• [Your instructions]
From the records, pick out and copy each line containing "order".
++++++
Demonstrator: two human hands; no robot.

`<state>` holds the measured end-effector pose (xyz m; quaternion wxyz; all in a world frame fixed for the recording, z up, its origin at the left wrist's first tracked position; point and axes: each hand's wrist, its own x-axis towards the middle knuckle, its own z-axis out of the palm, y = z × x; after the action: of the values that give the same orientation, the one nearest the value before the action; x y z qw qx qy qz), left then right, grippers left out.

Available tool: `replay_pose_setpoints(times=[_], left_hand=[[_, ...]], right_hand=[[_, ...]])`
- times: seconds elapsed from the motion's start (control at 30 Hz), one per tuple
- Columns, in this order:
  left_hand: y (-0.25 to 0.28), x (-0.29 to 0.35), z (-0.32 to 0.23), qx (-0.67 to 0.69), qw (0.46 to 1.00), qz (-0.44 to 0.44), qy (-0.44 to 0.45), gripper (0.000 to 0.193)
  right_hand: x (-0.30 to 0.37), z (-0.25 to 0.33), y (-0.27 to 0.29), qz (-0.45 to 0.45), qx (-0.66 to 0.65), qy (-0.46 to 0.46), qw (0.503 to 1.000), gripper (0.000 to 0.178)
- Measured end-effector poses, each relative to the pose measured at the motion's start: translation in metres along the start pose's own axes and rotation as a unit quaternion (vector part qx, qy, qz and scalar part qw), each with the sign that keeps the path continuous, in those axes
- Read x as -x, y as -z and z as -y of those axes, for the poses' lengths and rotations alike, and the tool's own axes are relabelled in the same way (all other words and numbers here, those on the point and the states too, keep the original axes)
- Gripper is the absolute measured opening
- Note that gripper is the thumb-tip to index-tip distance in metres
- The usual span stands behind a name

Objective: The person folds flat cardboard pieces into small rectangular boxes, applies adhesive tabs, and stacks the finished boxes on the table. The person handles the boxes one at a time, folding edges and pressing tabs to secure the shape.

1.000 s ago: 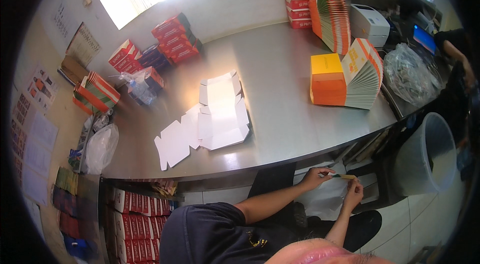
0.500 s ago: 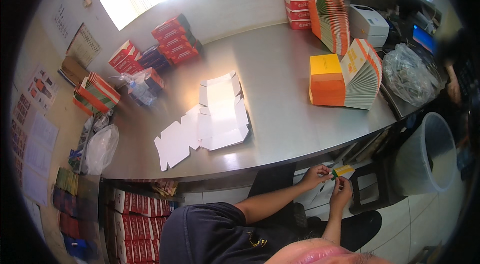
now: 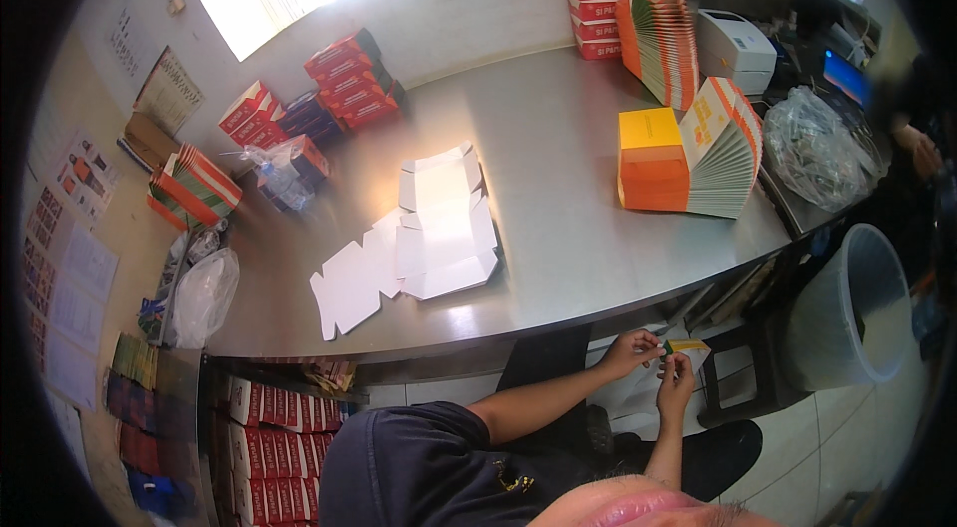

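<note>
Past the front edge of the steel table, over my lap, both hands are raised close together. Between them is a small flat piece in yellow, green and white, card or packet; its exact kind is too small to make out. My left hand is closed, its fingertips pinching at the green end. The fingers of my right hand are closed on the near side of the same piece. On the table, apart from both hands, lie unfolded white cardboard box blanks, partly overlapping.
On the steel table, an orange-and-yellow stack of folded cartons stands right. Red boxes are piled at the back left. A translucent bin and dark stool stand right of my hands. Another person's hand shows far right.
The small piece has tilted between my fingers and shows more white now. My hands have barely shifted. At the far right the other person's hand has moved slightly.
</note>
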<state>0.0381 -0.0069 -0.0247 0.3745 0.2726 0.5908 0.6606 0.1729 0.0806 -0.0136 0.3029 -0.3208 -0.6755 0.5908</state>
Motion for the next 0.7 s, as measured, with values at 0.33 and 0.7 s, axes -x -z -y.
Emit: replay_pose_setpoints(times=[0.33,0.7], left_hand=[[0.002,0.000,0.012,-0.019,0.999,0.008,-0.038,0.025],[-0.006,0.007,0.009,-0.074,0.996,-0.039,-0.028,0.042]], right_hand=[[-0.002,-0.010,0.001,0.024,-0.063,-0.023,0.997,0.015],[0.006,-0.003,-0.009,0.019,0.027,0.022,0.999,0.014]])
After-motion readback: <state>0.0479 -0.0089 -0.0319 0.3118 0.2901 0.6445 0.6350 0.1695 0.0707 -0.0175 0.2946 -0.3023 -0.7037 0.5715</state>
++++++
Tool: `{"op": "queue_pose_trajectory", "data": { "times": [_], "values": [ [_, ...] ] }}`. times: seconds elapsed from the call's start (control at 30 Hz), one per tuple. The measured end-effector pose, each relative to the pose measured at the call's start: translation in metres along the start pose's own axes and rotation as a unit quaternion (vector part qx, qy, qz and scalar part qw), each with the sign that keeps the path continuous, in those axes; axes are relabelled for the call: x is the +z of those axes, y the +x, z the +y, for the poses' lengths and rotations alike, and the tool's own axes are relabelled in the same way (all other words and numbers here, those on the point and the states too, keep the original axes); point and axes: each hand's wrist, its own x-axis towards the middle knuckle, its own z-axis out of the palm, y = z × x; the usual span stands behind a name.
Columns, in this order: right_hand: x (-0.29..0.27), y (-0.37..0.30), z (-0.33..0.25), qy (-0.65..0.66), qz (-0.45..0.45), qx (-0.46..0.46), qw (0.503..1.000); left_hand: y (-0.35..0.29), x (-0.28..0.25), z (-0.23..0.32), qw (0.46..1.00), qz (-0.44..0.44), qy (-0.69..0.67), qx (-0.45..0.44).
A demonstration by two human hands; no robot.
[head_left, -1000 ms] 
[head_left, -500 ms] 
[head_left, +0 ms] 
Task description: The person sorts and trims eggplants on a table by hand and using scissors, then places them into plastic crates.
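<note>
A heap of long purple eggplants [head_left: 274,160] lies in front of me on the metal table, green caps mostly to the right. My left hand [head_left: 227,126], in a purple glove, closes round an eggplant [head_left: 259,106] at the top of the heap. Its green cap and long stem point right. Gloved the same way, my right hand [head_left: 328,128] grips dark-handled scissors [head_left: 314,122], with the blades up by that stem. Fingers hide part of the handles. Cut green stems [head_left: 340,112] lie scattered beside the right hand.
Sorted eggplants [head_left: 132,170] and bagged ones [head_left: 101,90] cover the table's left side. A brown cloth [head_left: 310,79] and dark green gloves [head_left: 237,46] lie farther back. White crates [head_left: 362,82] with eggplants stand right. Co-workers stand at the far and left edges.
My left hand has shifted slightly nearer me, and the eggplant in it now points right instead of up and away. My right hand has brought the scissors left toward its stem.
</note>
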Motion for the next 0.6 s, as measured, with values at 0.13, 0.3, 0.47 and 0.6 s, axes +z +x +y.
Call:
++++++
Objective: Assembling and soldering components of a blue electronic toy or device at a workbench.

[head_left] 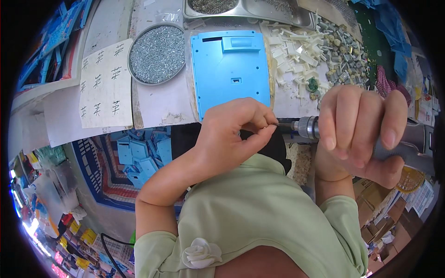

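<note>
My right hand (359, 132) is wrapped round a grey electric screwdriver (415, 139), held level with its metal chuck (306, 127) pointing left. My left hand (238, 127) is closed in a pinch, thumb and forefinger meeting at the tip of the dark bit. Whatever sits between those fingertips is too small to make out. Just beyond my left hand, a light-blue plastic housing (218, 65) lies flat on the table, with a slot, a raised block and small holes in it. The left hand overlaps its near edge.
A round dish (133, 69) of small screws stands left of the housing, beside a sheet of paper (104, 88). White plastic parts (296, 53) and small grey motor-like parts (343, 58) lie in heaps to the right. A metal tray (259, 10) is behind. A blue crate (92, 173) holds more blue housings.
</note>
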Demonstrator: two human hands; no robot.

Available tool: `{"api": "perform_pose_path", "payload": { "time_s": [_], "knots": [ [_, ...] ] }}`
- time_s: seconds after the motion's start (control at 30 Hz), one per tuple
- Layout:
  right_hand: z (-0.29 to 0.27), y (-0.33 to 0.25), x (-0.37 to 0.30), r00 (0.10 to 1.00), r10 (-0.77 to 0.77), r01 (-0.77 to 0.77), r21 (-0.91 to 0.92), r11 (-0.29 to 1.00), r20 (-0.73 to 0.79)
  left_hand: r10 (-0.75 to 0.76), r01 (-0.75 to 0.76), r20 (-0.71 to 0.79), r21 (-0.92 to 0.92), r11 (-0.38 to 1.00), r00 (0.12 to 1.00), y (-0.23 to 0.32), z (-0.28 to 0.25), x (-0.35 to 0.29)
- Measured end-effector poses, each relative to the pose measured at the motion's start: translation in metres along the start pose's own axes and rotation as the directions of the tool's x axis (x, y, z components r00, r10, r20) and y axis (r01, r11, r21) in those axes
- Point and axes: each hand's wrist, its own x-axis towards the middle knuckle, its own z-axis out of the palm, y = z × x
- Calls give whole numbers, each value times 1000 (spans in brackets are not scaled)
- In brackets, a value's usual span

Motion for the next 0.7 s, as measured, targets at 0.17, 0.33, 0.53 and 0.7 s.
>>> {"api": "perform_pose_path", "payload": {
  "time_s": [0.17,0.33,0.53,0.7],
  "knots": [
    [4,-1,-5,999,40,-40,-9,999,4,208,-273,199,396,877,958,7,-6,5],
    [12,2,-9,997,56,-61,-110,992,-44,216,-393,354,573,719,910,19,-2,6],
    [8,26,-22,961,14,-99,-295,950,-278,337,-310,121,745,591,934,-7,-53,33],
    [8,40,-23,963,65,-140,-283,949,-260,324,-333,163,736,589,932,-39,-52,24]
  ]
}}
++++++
• [Output for this exercise]
- Columns, in this order:
Columns, in this order: right_hand: x (-0.29..0.27), y (-0.37..0.30), z (-0.33..0.25), qy (-0.65..0.66), qz (-0.45..0.45), qx (-0.46..0.46), qw (0.503..1.000); left_hand: y (-0.35..0.29), x (-0.28..0.25), z (-0.23..0.32), qw (0.46..1.00), qz (-0.44..0.44), qy (-0.69..0.67), qx (-0.45..0.44).

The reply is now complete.